How often should I be screened for specific cancers?

Different cancer screenings have different guidelines. For example, colon cancer screening via colonoscopy should begin at age 50, while cervical cancer screening via a Pap smear should begin at age 21. Unfortunately, most cancers don't yet have great screening tools, so it is important to get yearly checkups for health counseling and risk assessment. People with family history of cancer (in a first degree relative) often have different screening strategies than people without that family history. Taking charge of your own health via preventive care (like using sunscreen and not smoking cigarettes) is the most important way to prevent cancer.
Dr. Mehmet Oz, MD
Cardiology (Cardiovascular Disease)
Here is a list of how frequently you should be screened for certain cancers:
  1. Breast cancer: breast self-exams monthly and by a doctor once or twice a year—once by general doc and once by your gynecologist. You should get a baseline mammogram between ages 35 and 40 and then yearly ones starting at age 40 (higher-risk women use MRI screening). I do not recommend cutting back to every other year in older women. If you have dense breasts, your gynecologist may recommend a sonogram as well as a mammogram, alternating every six months.
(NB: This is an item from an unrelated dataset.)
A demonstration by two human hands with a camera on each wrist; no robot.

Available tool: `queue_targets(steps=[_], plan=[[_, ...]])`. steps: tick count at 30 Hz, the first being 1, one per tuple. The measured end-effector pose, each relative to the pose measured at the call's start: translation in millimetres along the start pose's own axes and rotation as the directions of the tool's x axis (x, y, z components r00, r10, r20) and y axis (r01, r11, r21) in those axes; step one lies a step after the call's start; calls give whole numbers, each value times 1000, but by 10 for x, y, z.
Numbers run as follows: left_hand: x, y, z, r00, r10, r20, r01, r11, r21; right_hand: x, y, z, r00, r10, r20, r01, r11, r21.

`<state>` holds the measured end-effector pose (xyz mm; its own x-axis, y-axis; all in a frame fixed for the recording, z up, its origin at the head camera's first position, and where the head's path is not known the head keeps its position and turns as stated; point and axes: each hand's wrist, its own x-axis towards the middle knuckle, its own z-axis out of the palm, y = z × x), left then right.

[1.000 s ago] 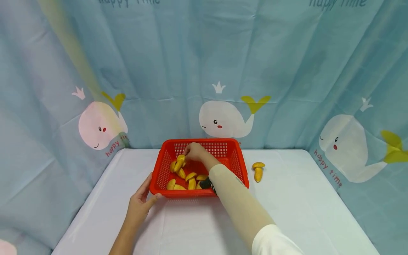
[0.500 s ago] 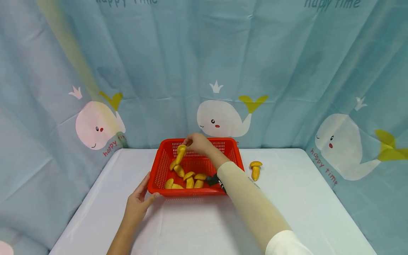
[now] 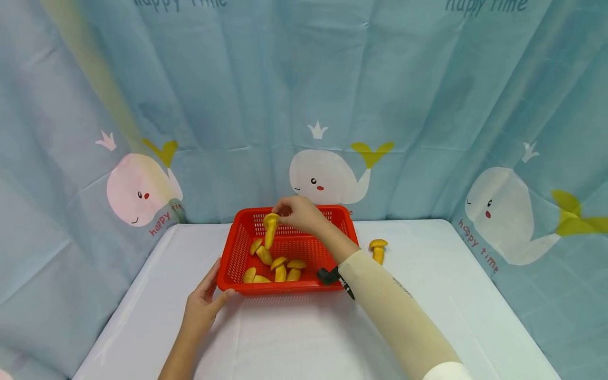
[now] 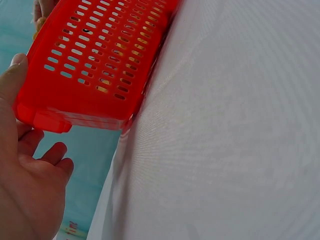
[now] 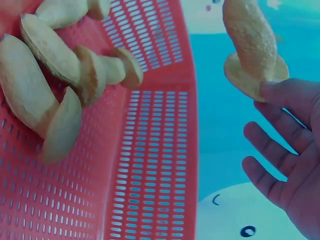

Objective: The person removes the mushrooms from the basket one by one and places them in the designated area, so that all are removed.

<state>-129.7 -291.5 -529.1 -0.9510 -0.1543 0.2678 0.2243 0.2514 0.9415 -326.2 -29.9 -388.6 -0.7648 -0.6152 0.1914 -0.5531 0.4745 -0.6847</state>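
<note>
My right hand (image 3: 301, 214) pinches a yellow mushroom (image 3: 270, 229) by the edge of its cap, stem hanging down, over the back left of the red basket (image 3: 304, 287). In the right wrist view, thumb and forefinger hold that mushroom (image 5: 250, 40) while the other fingers stay apart from it. Several more mushrooms (image 3: 279, 269) lie inside the basket along its left and front. At the front left corner my left hand (image 3: 201, 306) holds the basket; in the left wrist view its thumb (image 4: 15, 75) lies against the rim, fingers beyond the corner.
Another mushroom (image 3: 378, 250) lies on the white tabletop (image 3: 465, 295) right of the basket, partly behind the right forearm. A blue curtain (image 3: 247, 105) with whale prints closes off the back and sides. A dark wrist camera (image 3: 330, 275) sits by the right forearm over the basket.
My right hand has lifted the mushroom from the others in the basket, and it now hangs more upright. The left hand stays at the basket corner. The head view shifts slightly.
</note>
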Motion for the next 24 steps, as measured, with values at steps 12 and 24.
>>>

  2. Prostate cancer: yearly digital rectal exam starting at age 40 (yes, really). Talk with your doctor about whether you should also get a yearly PSA to measure change (the change in PSA over time is a better predictor than the absolute number).
  3. Colon cancer: colonoscopy starting at age 50, then every 10 years, with additional screening (such as a hemoccult test, which measures blood in the stool) every five years.
  4. Cervical cancer: Pap tests every three years starting at age 21, then every five years after age 30 if you also get screened for the HPV virus. Women without uteruses should still have pelvic exams because of vaginal cancers and ovarian issues.
  5. Skin cancer: yearly check at every age by someone who is comfortable examining your whole body. For efficiency, tie exam into other activity. Any new or changing moles should be seen by a dermatologist.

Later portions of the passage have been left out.